An Update to Open Images - Now with Bounding-Boxes
July 20, 2017
Posted by Vittorio Ferrari, Research Scientist, Machine Perception
Quick links
Last year we introduced Open Images, a collaborative release of ~9 million images annotated with labels spanning over 6000 object categories, designed to be a useful dataset for machine learning research. The initial release featured image-level labels automatically produced by a computer vision model similar to Google Cloud Vision API, for all 9M images in the training set, and a validation set of 167K images with 1.2M human-verified image-level labels.
Today, we introduce an update to Open Images, which contains the addition of a total of ~2M bounding-boxes to the existing dataset, along with several million additional image-level labels. Details include:
- 1.2M bounding-boxes around objects for 600 categories on the training set. These have been produced semi-automatically by an enhanced version of the technique outlined in [1], and are all human-verified.

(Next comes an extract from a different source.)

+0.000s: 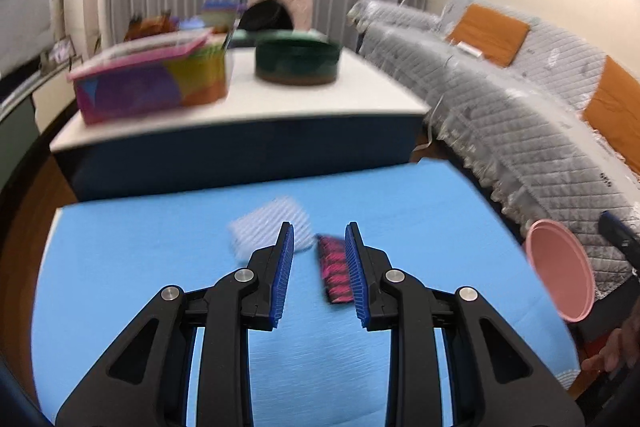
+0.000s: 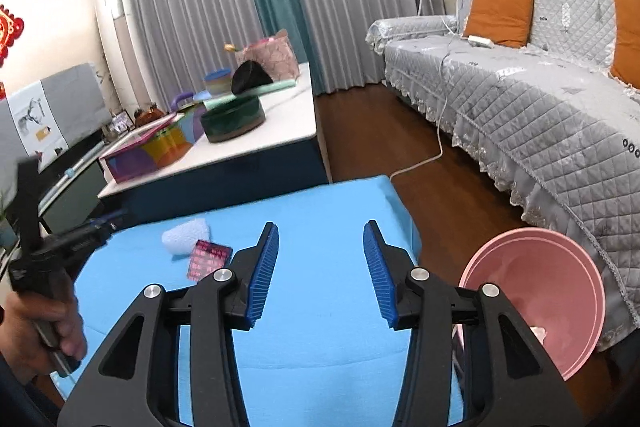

- Complete bounding-box annotation for all object instances of the 600 categories on the validation set, all manually drawn (830K boxes). The bounding-box annotations in the training and validations sets will enable research on object detection on this dataset. The 600 categories offer a broader range than those in the ILSVRC and COCO detection challenges, and include new objects such as fedora hat and snowman.
- 4.3M human-verified image-level labels on the training set (over all categories). This will enable large-scale experiments on object classification, based on a clean training set with reliable labels.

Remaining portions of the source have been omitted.